It was going to come from my personal savings. I’ve saved some money for a particular thing. Already, in my mind, I had decided this was going to pay everyone’s wages because I didn’t know what the government was going to do. I wasn’t going to wait because this was like a ticking bomb. I wasn’t going to wait for someone to get sick in the team. The other thing is, I’m very aware that each woman in my kitchen is supporting 15 to 20 people back home, and if that person got sick, or God forbid, was unable to work again…

That’s devastating.

Basically, 15 or 20 people would be starving back in India or Nepal. So I wasn’t going to take that chance because I saw myself as responsible, not just for my own team, but all the dependents of those people, their children, their elderly grandparents, in-laws.

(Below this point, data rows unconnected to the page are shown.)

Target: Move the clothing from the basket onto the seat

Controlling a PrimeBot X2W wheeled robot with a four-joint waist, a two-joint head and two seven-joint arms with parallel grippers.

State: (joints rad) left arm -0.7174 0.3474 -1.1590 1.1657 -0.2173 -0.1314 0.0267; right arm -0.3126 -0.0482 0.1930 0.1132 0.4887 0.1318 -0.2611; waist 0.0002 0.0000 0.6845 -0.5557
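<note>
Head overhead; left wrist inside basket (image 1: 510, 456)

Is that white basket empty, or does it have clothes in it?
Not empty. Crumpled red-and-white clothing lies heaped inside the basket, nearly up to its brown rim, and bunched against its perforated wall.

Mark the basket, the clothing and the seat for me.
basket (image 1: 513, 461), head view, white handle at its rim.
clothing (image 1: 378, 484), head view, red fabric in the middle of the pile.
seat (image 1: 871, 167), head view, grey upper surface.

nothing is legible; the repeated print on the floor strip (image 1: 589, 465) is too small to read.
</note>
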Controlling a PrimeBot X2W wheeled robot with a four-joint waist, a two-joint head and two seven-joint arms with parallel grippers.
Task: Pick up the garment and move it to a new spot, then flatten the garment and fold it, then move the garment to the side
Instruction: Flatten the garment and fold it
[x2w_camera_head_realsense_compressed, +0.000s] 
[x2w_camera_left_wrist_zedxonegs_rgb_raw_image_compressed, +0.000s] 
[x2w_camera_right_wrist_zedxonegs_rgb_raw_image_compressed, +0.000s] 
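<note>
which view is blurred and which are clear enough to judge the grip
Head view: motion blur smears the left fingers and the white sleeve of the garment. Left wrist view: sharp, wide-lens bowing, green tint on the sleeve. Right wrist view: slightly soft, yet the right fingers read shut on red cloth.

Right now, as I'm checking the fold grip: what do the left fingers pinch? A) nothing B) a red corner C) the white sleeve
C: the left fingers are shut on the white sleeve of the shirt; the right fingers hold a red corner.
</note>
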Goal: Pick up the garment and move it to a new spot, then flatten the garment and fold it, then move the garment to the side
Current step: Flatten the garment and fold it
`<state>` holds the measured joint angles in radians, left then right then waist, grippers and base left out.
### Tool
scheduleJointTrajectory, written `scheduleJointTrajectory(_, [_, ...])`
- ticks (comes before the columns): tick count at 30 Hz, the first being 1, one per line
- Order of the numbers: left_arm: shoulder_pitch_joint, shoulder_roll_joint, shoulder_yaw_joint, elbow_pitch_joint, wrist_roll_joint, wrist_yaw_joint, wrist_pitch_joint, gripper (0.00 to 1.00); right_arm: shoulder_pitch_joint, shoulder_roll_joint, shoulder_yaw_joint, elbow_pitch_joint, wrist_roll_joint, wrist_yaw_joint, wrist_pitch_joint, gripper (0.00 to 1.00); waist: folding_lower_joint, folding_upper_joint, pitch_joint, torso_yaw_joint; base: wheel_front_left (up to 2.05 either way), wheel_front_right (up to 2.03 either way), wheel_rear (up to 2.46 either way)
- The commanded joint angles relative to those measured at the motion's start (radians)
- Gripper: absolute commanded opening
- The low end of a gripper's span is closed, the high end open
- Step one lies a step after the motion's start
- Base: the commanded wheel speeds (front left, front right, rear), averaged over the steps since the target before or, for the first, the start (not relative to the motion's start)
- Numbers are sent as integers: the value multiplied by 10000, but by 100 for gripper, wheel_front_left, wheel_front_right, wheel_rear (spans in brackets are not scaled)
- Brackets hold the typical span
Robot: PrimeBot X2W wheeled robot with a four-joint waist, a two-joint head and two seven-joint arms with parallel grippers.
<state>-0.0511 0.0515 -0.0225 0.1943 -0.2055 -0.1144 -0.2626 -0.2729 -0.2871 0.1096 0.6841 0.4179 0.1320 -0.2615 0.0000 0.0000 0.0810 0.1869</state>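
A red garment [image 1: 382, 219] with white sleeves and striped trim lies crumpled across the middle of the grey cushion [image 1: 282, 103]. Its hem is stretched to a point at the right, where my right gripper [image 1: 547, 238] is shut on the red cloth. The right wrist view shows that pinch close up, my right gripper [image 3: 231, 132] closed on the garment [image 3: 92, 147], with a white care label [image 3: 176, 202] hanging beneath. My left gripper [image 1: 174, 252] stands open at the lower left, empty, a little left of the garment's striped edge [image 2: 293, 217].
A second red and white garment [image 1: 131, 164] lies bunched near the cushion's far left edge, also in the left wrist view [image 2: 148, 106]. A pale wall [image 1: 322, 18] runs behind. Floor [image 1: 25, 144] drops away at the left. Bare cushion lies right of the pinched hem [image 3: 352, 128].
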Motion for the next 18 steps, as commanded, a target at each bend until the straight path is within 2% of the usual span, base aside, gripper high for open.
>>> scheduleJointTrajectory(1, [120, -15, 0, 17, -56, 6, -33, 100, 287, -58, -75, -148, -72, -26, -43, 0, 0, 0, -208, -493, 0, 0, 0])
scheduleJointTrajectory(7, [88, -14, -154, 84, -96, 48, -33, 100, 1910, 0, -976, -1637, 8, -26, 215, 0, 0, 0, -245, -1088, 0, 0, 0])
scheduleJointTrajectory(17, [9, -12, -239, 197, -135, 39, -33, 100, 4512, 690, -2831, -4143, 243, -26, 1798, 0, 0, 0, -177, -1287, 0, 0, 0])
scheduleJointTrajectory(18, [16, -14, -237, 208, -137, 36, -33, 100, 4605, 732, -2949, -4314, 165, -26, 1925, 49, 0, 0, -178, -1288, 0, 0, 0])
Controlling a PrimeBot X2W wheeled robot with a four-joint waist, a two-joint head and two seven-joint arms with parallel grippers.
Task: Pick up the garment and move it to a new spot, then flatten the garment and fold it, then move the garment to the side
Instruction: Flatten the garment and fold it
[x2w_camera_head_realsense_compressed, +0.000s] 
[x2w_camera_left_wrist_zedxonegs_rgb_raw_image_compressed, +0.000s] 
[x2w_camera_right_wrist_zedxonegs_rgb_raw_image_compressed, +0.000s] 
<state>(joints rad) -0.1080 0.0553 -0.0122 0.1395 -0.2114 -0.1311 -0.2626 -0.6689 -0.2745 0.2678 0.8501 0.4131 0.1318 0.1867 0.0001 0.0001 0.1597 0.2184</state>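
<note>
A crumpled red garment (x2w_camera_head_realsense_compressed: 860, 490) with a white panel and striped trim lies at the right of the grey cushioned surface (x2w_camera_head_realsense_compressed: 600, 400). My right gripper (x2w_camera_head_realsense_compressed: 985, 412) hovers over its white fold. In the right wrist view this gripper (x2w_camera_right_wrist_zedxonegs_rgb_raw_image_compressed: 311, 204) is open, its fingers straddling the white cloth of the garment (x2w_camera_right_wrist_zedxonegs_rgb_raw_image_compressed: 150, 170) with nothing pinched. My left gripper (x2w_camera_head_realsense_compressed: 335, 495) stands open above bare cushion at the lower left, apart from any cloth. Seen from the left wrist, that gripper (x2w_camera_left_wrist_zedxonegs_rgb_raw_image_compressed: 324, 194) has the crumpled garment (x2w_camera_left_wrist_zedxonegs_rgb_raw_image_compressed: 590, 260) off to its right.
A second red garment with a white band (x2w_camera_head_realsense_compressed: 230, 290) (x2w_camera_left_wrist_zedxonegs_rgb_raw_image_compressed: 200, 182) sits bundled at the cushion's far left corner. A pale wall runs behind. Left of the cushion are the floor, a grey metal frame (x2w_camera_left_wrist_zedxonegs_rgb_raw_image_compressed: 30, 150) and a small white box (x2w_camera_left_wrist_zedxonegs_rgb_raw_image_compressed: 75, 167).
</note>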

Many of them are supporting husbands back at home too. So I had to close and I told everybody then that however hard it’s going to be, I will pay you, and I will not let you down. I’m here, but I want you to go home. I would not allow a dream that began so beautifully to end with tragedy, and this was what scared me.

But, unlike the U.S. (so far), the U.K. has provided serious relief for restaurants, right?

A week after we closed, then the package was announced. Now, my staff is going to go on that package and get 80-percent salary. They’re all very happy because they will be able to support their families as they did before. So, for me, that was the most important thing, that they need to be able to live well in this country, still be able to send back the same amount of money, and it looks like that’s going to continue.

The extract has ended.